| TASK GOAL |
Look for the word "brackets" in the data below, and copy every line that holds it.

§

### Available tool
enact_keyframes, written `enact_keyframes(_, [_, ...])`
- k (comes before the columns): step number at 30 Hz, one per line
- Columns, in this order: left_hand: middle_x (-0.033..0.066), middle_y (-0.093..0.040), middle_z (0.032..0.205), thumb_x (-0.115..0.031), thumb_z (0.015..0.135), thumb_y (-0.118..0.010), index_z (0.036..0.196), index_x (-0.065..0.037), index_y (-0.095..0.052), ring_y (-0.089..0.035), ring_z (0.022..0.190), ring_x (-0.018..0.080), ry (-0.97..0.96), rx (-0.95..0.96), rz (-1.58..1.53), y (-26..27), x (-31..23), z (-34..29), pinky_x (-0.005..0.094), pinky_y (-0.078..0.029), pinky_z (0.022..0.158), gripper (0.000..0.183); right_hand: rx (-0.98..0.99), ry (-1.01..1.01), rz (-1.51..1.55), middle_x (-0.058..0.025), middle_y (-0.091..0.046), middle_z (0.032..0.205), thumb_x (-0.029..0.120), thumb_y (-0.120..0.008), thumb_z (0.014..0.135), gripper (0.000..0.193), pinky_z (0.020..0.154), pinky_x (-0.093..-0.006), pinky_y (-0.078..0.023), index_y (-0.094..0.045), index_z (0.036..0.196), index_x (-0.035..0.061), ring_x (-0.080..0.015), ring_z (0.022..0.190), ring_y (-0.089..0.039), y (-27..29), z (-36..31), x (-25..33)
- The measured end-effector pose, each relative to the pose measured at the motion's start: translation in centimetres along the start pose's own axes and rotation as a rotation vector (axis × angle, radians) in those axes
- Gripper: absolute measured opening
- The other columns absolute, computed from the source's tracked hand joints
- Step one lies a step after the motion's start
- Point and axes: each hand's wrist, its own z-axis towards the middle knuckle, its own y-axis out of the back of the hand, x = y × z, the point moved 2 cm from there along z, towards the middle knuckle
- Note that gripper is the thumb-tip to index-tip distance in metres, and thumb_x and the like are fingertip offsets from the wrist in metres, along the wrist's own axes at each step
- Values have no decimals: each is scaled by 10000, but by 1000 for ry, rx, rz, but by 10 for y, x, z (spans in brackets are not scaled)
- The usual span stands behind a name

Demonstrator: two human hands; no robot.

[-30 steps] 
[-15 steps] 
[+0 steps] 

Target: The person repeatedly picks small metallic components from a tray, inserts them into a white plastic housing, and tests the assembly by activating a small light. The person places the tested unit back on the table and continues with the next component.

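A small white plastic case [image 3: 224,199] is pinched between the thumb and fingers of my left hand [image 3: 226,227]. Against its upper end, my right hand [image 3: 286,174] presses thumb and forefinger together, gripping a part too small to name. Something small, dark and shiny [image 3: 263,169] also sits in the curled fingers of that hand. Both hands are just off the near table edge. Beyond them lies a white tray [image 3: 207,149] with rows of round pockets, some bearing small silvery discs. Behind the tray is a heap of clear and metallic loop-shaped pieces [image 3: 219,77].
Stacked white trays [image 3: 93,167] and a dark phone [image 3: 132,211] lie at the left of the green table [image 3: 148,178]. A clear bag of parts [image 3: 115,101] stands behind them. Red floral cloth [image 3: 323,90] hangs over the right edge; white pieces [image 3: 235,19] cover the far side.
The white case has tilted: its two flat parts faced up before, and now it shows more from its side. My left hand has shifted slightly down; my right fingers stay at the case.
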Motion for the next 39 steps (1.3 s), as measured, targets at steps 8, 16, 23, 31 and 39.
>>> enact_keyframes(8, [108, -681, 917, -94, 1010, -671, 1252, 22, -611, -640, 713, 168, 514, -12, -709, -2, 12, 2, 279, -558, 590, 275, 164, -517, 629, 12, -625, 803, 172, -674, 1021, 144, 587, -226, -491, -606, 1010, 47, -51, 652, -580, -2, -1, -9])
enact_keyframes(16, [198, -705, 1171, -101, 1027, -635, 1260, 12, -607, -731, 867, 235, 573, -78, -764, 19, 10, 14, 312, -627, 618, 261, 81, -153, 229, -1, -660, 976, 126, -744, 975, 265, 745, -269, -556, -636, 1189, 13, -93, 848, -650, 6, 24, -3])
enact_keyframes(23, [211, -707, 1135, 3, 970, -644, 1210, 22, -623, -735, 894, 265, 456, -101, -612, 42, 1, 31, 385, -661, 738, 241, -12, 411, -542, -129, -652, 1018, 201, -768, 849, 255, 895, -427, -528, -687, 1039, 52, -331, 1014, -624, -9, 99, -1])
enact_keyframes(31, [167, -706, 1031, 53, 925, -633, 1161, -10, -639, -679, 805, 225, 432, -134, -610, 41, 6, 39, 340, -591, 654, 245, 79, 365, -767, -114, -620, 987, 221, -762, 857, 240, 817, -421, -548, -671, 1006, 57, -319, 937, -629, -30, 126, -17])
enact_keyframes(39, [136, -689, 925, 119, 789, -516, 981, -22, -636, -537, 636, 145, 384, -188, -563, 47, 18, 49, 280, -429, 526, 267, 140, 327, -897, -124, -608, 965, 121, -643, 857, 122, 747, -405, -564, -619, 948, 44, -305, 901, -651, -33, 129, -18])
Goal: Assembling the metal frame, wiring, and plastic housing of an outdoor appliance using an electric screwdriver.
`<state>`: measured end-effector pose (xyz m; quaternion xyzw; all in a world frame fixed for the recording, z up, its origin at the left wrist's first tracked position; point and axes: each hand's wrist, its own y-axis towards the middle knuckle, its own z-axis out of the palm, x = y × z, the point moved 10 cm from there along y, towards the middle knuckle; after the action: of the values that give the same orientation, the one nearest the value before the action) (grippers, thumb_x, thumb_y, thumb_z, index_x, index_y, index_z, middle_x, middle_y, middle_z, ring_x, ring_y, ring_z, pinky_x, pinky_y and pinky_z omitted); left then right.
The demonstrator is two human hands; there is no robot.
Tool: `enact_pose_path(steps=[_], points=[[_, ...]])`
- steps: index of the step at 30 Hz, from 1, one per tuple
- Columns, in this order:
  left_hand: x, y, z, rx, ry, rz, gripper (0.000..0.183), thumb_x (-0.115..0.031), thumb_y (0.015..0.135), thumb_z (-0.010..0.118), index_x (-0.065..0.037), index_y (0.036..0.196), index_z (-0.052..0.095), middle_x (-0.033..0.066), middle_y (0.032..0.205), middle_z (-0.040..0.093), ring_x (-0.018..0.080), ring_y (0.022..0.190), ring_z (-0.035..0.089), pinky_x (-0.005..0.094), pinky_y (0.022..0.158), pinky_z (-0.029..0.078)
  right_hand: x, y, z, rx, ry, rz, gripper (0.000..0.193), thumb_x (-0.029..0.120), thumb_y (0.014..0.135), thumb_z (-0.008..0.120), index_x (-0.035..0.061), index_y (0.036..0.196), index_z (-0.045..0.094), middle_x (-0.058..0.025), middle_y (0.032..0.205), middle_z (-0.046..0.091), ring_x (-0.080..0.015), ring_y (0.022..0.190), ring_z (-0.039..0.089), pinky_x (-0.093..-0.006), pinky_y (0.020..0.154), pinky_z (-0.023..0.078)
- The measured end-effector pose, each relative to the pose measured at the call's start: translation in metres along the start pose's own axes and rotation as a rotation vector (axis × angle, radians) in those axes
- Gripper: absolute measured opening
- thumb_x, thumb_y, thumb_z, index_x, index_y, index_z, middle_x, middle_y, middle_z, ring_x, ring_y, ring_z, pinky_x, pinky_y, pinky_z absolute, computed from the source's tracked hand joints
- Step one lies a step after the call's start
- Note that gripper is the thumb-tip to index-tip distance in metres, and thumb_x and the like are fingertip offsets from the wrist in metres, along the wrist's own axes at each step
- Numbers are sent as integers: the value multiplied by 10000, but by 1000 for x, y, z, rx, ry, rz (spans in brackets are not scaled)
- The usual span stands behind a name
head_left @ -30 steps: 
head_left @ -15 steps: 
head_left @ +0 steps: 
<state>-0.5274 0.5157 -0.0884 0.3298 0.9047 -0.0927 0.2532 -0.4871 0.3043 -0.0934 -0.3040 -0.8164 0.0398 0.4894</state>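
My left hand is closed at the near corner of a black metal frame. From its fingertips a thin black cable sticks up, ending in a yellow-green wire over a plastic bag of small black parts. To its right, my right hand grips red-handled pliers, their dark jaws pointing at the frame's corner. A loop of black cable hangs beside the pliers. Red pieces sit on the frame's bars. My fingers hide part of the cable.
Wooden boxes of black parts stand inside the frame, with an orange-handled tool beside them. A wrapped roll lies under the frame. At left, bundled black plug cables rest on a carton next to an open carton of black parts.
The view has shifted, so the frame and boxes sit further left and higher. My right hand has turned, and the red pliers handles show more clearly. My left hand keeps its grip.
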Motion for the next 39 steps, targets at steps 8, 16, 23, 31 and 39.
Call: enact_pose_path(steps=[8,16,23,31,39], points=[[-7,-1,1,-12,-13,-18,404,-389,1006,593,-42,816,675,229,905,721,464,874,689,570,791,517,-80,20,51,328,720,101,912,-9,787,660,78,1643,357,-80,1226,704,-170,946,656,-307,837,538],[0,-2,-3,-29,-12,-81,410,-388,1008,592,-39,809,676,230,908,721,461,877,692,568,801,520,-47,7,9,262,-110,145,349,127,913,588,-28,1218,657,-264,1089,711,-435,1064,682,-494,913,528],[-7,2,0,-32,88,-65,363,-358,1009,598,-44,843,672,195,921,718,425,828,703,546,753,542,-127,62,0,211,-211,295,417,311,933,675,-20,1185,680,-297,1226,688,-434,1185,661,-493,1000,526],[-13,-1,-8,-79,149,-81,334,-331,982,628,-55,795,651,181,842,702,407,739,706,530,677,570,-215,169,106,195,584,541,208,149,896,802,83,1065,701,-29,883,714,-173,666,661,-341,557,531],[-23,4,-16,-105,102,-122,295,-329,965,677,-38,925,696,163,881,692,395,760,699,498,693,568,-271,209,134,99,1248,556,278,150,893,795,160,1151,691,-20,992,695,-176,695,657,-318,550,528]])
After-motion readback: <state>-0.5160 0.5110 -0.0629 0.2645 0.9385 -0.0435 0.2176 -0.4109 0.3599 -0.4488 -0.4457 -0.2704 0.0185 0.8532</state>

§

| ANSWER TO THIS EXERCISE |
- Values have no decimals: each is scaled by 10000, but by 1000 for ry, rx, rz, but by 10 for y, x, z (spans in brackets are not scaled)
- Numbers are sent as integers: the value multiplied by 10000, but by 1000 for x, y, z, rx, ry, rz (spans in brackets are not scaled)

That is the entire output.